A promising new form of ammonium phosphate fertilizer has been field-tested by University of Illinois Urbana-Champaign researchers. The fertilizer, struvite, offers a triple win for sustainability and crop production, as it recycles nutrients from wastewater streams, reduces leaching of phosphorus and nitrogen in agricultural soils, and maintains or improves soybean yield compared to conventional phosphorus fertilizers.

"There have been some lab and greenhouse projects showing the potential of struvite, but this is the first field-scale assessment of nutrient loss and yield benefits together," said principal investigator Andrew Margenot, associate professor and faculty Extension specialist in the Department of Crop Sciences, part of the College of Agricultural, Consumer and Environmental Sciences (ACES) at U. of I. "We found that struvite can be a full substitute for monoammonium phosphate (MAP) or diammonium phosphate (DAP) for soybeans yield-wise, and it reduces nonpoint source nutrient losses relative to conventional fertilizer options."
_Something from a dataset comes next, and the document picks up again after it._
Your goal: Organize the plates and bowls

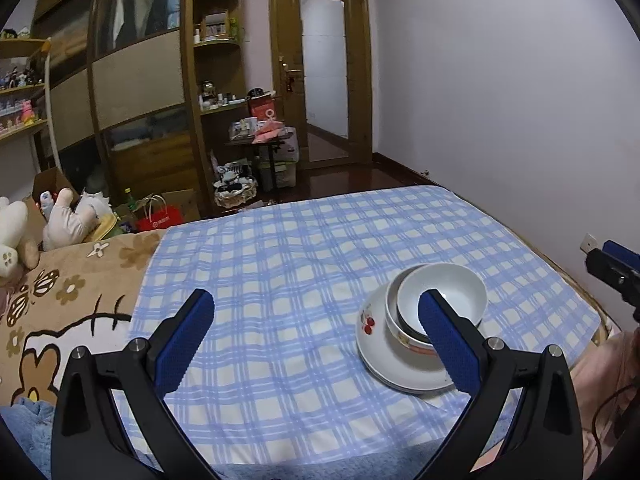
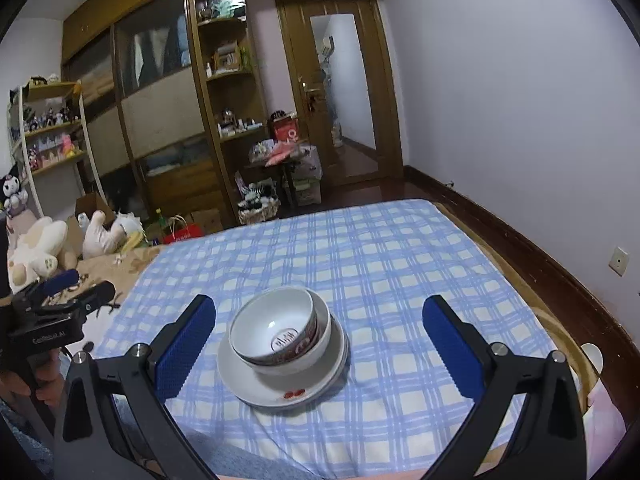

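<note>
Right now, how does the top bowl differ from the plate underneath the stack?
The top bowl is deep and steep-sided; the plate is shallow and wide. The top bowl sits tilted inside another bowl; the plate lies on the checked cloth. The bowl's bottom bears a red mark; the plate's rim shows red cherries. Both are white.

Two bowls [image 2: 280, 330] sit nested and upright, the inner one tilted slightly, with a patterned outside. They rest on stacked white plates [image 2: 256, 388] bearing a red cherry print, on a blue checked cloth [image 2: 380, 264].
</note>
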### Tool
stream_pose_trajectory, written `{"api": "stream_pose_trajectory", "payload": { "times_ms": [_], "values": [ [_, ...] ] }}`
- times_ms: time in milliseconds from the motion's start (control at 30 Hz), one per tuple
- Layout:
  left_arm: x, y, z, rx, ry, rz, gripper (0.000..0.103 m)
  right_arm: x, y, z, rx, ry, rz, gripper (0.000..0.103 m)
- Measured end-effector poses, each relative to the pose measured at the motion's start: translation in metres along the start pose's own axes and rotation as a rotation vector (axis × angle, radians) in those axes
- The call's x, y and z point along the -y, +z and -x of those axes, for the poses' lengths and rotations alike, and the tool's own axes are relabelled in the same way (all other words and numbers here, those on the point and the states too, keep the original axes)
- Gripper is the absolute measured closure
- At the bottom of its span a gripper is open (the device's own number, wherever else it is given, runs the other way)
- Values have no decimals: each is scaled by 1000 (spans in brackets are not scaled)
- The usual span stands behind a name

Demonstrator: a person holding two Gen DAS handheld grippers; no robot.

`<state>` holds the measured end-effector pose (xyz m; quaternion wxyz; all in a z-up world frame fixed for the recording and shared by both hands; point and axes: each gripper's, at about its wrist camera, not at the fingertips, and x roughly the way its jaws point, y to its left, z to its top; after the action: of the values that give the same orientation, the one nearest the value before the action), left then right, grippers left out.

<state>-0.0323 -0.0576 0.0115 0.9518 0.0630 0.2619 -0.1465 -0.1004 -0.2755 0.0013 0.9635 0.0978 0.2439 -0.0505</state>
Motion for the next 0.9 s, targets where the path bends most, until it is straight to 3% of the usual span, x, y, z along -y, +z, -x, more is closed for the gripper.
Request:
{"api": "stream_pose_trajectory", "payload": {
  "times_ms": [133, 533, 900],
  "values": [
    [9, -6, -14, -46, -35, -20, 3, 2, -9, -14, -59, -5, -1, 0],
    [13, -16, -44, -145, -3, -37, 3, 13, -20, -38, -116, -27, -33, 0],
    [8, -17, -47, -126, 22, -17, 3, 16, -20, -43, -126, -22, -52, 0]
  ]
}}
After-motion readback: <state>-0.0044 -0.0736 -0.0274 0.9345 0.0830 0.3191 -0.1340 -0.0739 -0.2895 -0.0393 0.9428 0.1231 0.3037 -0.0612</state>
His team's results are published in the Journal of Environmental Quality.

Applying MAP or DAP in the fall as a source of phosphorus for crops is common practice for corn and soybean production in much of the Midwest. But, because the phosphorus in MAP and DAP is highly water soluble, much of the nutrient is lost during the ensuing winter and early spring months. Not only can this contribute to downstream nutrient pollution, but it also means there may be less phosphorus available in the soil by the time crops are planted in spring.
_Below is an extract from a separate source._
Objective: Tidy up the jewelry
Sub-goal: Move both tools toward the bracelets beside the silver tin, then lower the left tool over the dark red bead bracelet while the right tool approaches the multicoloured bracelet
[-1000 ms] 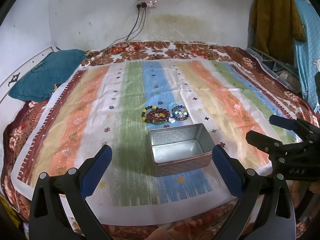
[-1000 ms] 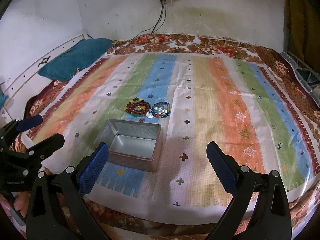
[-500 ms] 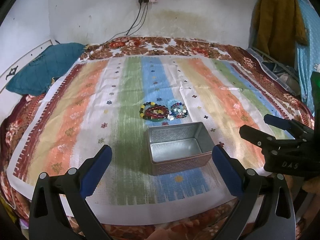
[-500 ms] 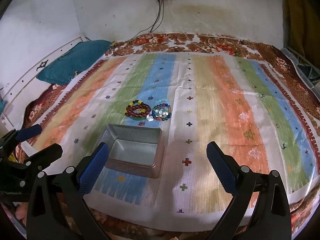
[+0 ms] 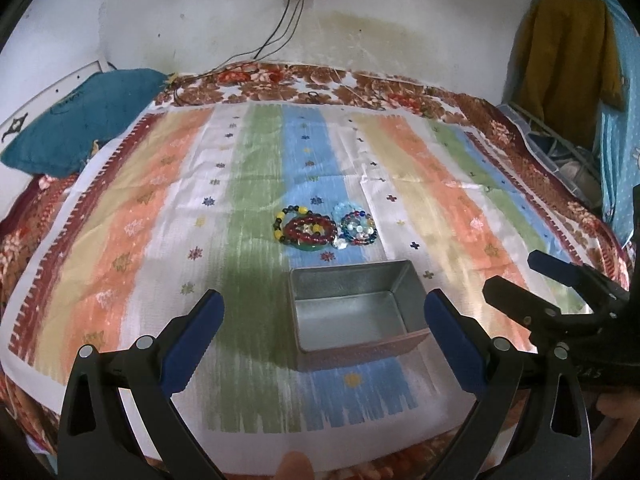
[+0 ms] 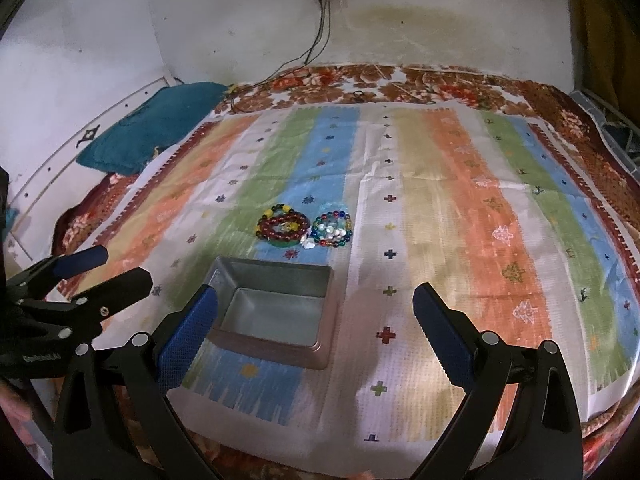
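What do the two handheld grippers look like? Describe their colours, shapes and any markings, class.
The left gripper and the right gripper look alike: black plastic frames shaped like spring clamps, each with two long fingers ending in blue, textured pads. Silver rivets dot the pivot points. Pale lettering marks each body's side, too blurred to read. No cables or sleeves are visible.

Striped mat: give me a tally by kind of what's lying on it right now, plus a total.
Bead bracelet piles: 2, the red and yellow pile and the blue and clear pile; the bracelets overlap, so single ones can't be counted.
Metal tin: 1, open, nothing inside.
Total: 3, all on the striped mat.
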Demonstrator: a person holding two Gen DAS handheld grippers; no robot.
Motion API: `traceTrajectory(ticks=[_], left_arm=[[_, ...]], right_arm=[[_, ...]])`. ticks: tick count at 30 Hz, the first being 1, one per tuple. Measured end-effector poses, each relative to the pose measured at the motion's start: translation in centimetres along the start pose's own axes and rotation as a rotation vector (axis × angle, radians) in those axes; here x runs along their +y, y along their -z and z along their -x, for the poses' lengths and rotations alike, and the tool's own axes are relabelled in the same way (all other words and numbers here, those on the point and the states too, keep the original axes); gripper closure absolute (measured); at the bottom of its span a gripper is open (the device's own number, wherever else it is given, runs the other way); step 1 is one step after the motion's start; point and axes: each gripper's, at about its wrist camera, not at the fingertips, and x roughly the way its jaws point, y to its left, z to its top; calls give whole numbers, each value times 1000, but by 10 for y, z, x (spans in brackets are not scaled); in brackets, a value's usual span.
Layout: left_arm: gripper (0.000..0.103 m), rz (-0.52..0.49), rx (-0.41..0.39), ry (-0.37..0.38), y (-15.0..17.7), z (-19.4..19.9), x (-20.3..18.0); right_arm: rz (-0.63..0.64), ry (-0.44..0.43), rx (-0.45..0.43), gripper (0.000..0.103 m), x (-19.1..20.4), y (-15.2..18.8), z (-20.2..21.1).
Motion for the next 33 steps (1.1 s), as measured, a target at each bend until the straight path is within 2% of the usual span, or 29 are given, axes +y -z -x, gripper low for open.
traceTrajectory(ticks=[3, 8, 12, 16, 19, 23, 27, 33], left_arm=[[5, -3, 18, 4, -1, -6, 2], [5, -12, -6, 2, -5, -10, 3], [5, -21, -5, 43, -9, -16, 2], [5, -48, -35, 6, -12, -16, -1], [5, -67, -5, -6, -14, -21, -2], [5, -74, 35, -76, -16, -29, 1], [5, -51, 50, -52, -20, -33, 9], [6, -51, 85, -89, -27, -48, 10]], right_arm=[[-23, 0, 6, 4, -5, -2, -3], [-23, 15, 12, 4, -9, -6, -8], [-11, 23, 8, 4, -11, -9, -11], [-6, 72, -2, 4, -15, -14, -14], [-7, 71, -5, 4, -19, -17, -16], [4, 95, -7, 4, -23, -22, -21], [21, 105, 3, 4, -22, -25, -27], [0, 100, 32, 4, -26, -29, -38]])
Importantly, MAP and DAP also contain soluble forms of nitrogen, an overlooked fact that Margenot says is contributing to the problem of nitrate loss across the Midwest.

"There is a major blind spot in the nitrogen cycle," Margenot said. "In the U.S. and the Midwest specifically, the overwhelming majority of our phosphorus fertilizers are ammoniated. When farmers buy a phosphorus source to apply in the fall, their options are generally limited to MAP or DAP, so they can't avoid co-applying nitrogen."

He did the math in a companion paper and found DAP applied at the typical rate (200 pounds per acre) adds 36 pounds of nitrogen per acre that most farmers — and land grant recommendations — don't account for. Adding it up across Illinois, Margenot estimated that 198 million pounds of nitrogen are added every fall in the form of MAP or DAP.

"That number is 11% more than our statewide nitrate loss reduction target of 178 million pounds," he said. "Managing this overlooked fall-applied nitrogen is low-hanging fruit that could make a large dent in nitrate losses in Illinois and other Mississippi River Basin states, and we could do it without changing phosphorus application rates."

Struvite also contains nitrogen, but struvite is less water soluble than MAP. That explains why Margenot's team found phosphorus and nitrogen leaching were significantly lower under struvite than MAP, comparable to natural leaching measured in unfertilized soils.

But if the nutrients are less soluble, does that mean plants have a harder time accessing them? Not according to the Journal of Environmental Quality study. Soybean yields weren't significantly different under either fertilizer. And in the study's southern Illinois site, struvite — but not MAP — actually increased soybean yield compared to no-fertilizer control plots. Margenot thinks the yield bump could have resulted from the magnesium in struvite.

Struvite (magnesium ammonium phosphate, a 5-22-0 [10 Mg] source) forms when magnesium is added to wastewater, where it reacts with phosphorus and nitrogen and pulls those nutrients out of the waste stream. Chicago and St. Louis have leased portions of their wastewater streams to a company to manufacture the recycled fertilizer, but Margenot says the struvite manufacturing industry is currently too small to satisfy the phosphorus needs of the entire Corn Belt.

"Struvite isn't scalable right now, but we're proving the efficacy of a solution that will be on the shelf one day. Our results point to the benefits of scaling up struvite production and use on the farm," he said.

Although struvite decreased nutrient losses relative to MAP, Margenot notes that nutrient loss happens even without added fertilizer, and recommends cover crops to mitigate these "background" losses that occur regardless of fertilization.

"When we added no fertilizer, be it MAP or struvite, we still saw substantial losses, especially in the higher organic matter Mollisols [black prairie soils] of our Central Illinois site," he said. "Our soils are so rich; they hold a lot of organic nitrogen and phosphorus. If it's warm enough, these nutrients will mineralize and become nitrate and phosphate. If there's no crop there to grab it, like a cover crop or wheat, then those nutrients will be leached."